Lorsque le naufrage de « La Blanche-Nef » décima la lignée anglaise et plongea le royaume dans le chaos en 1120, une adolescente devint l’unique héritière du trône britannique à demeurer encore en vie.
Même avec le soutien de son père, le roi d’Angleterre Henri Ier, qui fut d’abord réticent, Mathilde, âgée de vingt-cinq ans, ne parvint pas à réaliser cette première dans l’histoire : devenir la reine d’Angleterre, gouvernant de son propre chef.
Découvrez de quelle façon le parcours de Mathilde l’« Emperesse », et peut-être son « manque de cruauté », l’ont conduite à presque devenir la première reine d’Angleterre.
Qui était Mathilde l' »emperesse » ?
En 1112, alors qu’elle n’avait que huit ans, Henri Ier d’Angleterre envoya Mathilde en Allemagne pour épouser Henri V, empereur du Saint Empire romain germanique. Elle fit ses armes à la cour allemande, apprenant à survivre loin de sa puissante famille. Ces années renforcèrent ses « nerfs d’acier », explique Catherine Hanley, historienne médiévale et autrice de Matilda: Empress, Queen, Warrior.
« Elle n’était pas juste une épouse qui allait rester dans l’ombre », poursuit-elle. « Beaucoup de fillettes de huit ans, séparées de leur mère et envoyées à l’étranger, se seraient effondrées.
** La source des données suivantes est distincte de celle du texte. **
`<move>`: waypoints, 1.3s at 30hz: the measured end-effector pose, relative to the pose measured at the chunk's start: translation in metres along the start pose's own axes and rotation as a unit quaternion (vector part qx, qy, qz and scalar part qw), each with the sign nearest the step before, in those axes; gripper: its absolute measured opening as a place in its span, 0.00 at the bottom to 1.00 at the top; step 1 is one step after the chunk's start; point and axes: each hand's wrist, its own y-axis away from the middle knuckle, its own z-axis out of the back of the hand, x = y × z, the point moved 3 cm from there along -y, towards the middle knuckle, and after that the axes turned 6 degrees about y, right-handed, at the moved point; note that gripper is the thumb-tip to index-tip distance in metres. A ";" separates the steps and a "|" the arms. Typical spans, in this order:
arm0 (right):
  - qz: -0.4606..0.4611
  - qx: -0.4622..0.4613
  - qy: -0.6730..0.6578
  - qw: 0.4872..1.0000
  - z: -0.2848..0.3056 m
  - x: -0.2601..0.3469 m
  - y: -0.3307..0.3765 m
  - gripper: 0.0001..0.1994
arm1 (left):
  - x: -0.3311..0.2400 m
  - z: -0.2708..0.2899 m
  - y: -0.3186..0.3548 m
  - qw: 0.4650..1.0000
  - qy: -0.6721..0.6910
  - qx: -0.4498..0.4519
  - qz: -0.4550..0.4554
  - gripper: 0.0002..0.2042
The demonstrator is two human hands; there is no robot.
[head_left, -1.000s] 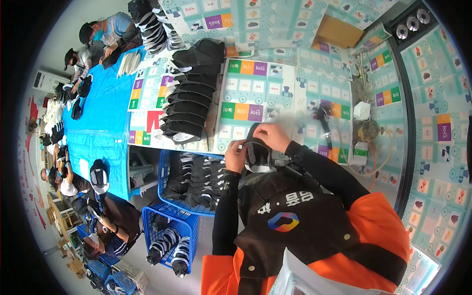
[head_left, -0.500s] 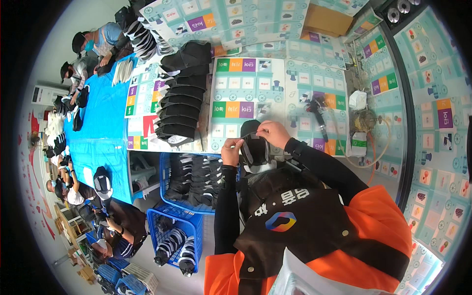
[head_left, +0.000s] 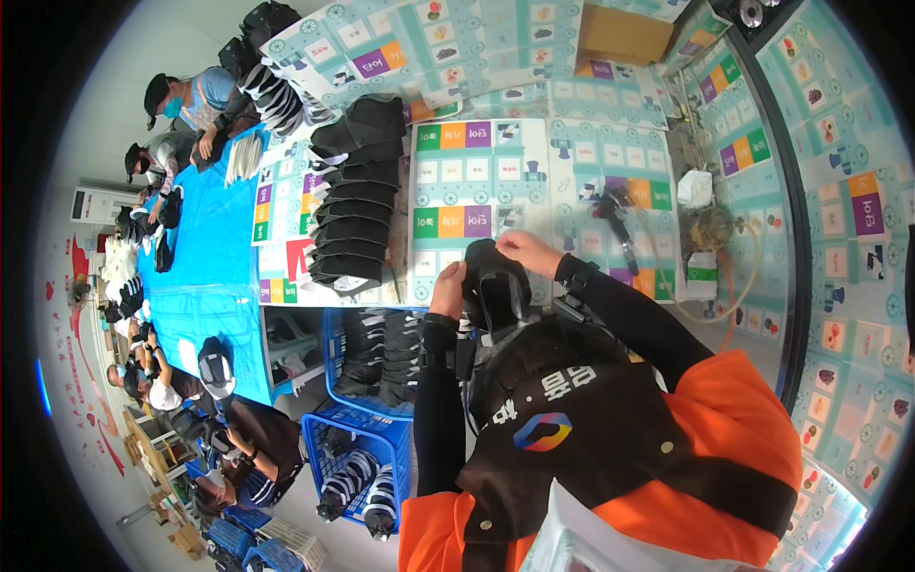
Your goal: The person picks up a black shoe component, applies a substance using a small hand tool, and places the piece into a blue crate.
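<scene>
A black cap [head_left: 497, 282] is held up at the near edge of the table, its hollow inside turned partly toward me. My left hand [head_left: 448, 290] grips its left side, with the fingers partly hidden behind the cloth. At the cap's upper right, my right hand [head_left: 530, 254] pinches the rim between thumb and fingers. Left of my hands, a long row of nested black caps [head_left: 355, 214] lies on the table.
Right of my hands lies a black hand tool [head_left: 620, 229] with a hose. Blue baskets [head_left: 357, 417] of stacked caps stand below the table at left. A blue-covered table [head_left: 205, 267] extends left, where several people work. A cardboard box [head_left: 621, 38] sits at the back.
My left hand has shifted slightly down and left, and the cap has turned and opened wider between my hands. The whole view has tilted a little.
</scene>
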 end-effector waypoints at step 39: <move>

Mais les historiens disent qu’elle avait accepté son sort et déclaré : « C’est ma destinée. C’est ce que je vais faire. » »
L’« incroyable détermination » de Mathilde impressionna son époux. Après son couronnement en tant qu’impératrice du Saint Empire romain germanique en 1114, Henri V la traita comme une compagne et une conseillère politique. Il lui faisait suffisamment confiance pour la nommer régente en 1118. Alors qu’Henri V était parti mener des guerres à l’étranger, il déclara Mathilde suffisamment compétente pour lui confier les rênes de l’Italie.